The danger of a US-China deal

03.02.19 Publication:

The trade war between the United States and China risks getting nastier, lasting for years and damaging all our economies. Negotiations in Washington, DC, on January 31stbetween Chinese and American officials failed to make progress. Italy’s new recession can be traced back to a slowdown in Chinese demand for imports resulting from the trade war. Yet we in Europe need to wake up to an even bigger worry. It is that the US and China might actually come to a deal, and then marginalise us for ever.

 

            A clue that this could happen should be seen in President Donald Trump’s response to the lack of progress in the January 31 negotiations. Immediately he called for a summit between him and “his friend” President Xi Jinping of China. Only through such high-level, personal talks could a deal be done, he said.

 

            This reflects Trump’s narcissism and his liking for dealing with powerful, authoritarian leaders, much as Silvio Berlusconi in his Palazzo Chigi years was never happier than meeting Russia’s Vladimir Putin and Libya’s Colonel Muammar Qadhaffi. But it also reflects something deeper: the imminent arrival of a world dominated by two superpowers.

 

            That is why, from the point of view of smaller nations as well as a big bloc such as the European Union, the key strategic risk of the US-China confrontation is not failure but success, not conflict but resolution. In principle, today’s complex world should be run by a multiplicity of nations, negotiating together to agree common rules for trade and security.

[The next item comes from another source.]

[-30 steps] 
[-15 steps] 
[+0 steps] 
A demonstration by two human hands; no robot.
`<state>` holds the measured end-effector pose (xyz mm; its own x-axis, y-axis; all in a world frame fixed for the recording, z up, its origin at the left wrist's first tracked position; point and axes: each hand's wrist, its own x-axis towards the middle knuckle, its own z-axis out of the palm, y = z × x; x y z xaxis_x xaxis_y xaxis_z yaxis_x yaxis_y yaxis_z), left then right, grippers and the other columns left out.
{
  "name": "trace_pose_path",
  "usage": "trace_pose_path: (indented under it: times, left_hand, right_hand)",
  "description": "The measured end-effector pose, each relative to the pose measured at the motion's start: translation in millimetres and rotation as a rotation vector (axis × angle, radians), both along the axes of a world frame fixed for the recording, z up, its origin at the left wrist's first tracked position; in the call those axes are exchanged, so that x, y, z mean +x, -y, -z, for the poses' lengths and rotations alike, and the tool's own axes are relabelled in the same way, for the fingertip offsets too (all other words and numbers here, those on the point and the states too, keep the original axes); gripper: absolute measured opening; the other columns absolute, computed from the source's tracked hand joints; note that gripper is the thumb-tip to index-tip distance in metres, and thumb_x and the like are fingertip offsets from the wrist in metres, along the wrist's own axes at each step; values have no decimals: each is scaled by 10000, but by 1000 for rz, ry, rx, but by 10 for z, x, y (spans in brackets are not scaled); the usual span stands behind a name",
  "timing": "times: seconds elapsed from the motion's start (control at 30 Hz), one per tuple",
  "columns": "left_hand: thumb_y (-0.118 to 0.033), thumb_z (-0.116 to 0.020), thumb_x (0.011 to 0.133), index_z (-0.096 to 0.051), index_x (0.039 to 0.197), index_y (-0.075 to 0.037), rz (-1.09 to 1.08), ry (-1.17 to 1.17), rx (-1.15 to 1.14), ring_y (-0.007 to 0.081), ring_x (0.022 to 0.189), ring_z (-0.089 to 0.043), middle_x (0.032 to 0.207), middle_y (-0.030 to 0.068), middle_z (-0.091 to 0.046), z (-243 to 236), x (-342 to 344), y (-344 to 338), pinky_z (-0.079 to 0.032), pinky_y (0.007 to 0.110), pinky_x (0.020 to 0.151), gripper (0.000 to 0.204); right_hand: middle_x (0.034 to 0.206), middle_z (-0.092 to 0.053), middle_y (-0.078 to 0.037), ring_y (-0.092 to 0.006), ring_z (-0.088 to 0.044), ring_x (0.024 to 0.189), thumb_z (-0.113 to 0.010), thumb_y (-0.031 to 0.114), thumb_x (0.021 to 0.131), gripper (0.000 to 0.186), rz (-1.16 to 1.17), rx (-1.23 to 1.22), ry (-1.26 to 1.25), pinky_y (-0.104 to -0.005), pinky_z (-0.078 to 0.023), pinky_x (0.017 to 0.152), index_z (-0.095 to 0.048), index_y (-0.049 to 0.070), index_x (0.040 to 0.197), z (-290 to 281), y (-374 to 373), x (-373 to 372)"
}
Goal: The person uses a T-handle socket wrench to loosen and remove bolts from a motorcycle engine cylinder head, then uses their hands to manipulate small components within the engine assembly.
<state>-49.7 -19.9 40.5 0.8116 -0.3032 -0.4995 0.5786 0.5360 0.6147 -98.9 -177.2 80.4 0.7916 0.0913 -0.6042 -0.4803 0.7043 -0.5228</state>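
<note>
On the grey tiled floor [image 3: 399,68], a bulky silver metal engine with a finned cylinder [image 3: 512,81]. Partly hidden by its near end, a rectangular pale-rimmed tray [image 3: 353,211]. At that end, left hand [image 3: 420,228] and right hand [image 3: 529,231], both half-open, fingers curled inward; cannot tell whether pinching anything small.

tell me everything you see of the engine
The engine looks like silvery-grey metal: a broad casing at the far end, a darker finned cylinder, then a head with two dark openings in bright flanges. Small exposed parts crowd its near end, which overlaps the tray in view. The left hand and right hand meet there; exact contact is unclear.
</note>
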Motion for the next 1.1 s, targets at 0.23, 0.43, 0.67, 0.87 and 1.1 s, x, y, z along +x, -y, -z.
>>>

In practice, those rules might in future become set by just two nations, representing together about 40% of global economic output and an even greater share of its political and military power.

 

            Within the European Union, small nations have long had mixed feelings about collaboration between France and Germany: without it, the EU tends not to make progress; with it, any progress that does occur risks trampling over the interests of all the others. The same could soon happen with the US and China, if the world were to move away from being led by the Group of Seven rich countries amid a wider Group of 20, which has prevailed since the 2008 financial crisis, and instead find itself dominated by  a Gang of Two.

 

            Right now, a G2 might seem a distant prospect. America and China have imposed heavy tariffs on each other’s goods and are trading bitter accusations about the arrest in Canada, at America’s request, of the chief financial officer of the giant Chinese telecoms company Huawei, who not coincidentally is daughter of the firm’s founder. The US and China also have deep differences about Chinese military operations in the South China Sea, and an awkward relationship over efforts to force North Korea to abandon its nuclear weapons.

 

            Yet the intensity of the differences also argues for the management of those issues on a bilateral basis, one that President Trump would like to become personal. The bilateral instinct makes some sense, but it poses dangers to the rest of the world and to the multilateral system of decision-making and rule-setting that we have become used to.

 

            China has, for several decades now, been a big backer of multilateral forums such as the World Trade Organisation, the IMF and the many United Nations bodies. They provided a welcome sense of legitimacy as well as protection against American domination. But now that China has become much more powerful in its own right and is being bullied by the Trump Administration on a bilateral basis, it could change its mind, feeling in a better position to stand up for itself and even dominate.

 

            The basic strategy of the European Union and of other major powers that stand to lose influence in a G2 world – such as Japan, Canada, Australia and Brexit Britain – should be to work to persuade China to stick with multilateralism. They could do this by showing that more acceptable formulas for managing sensitive issues such as intellectual property theft and technology development can be achieved through the WTO, IMF and UN than in US-China talks, and that firms such as Huawei will also be better protected by international law than a battle of two countries’ domestic laws.

 

            Meanwhile, European governments should be lobbying other branches of American government, such as Congress and state governors, to convince them that long-term US interests are also better served by wide international partnerships than by Trump’s personal diplomacy.

 

            Everyone wants the US and China to cease fire in their trade and technology battles, and to avoid even a glimmer of military confrontation. But at the same time the longer-term need is to avoid collateral damage to the multilateral rule-making system in which we all participate and in which our voices can all be heard.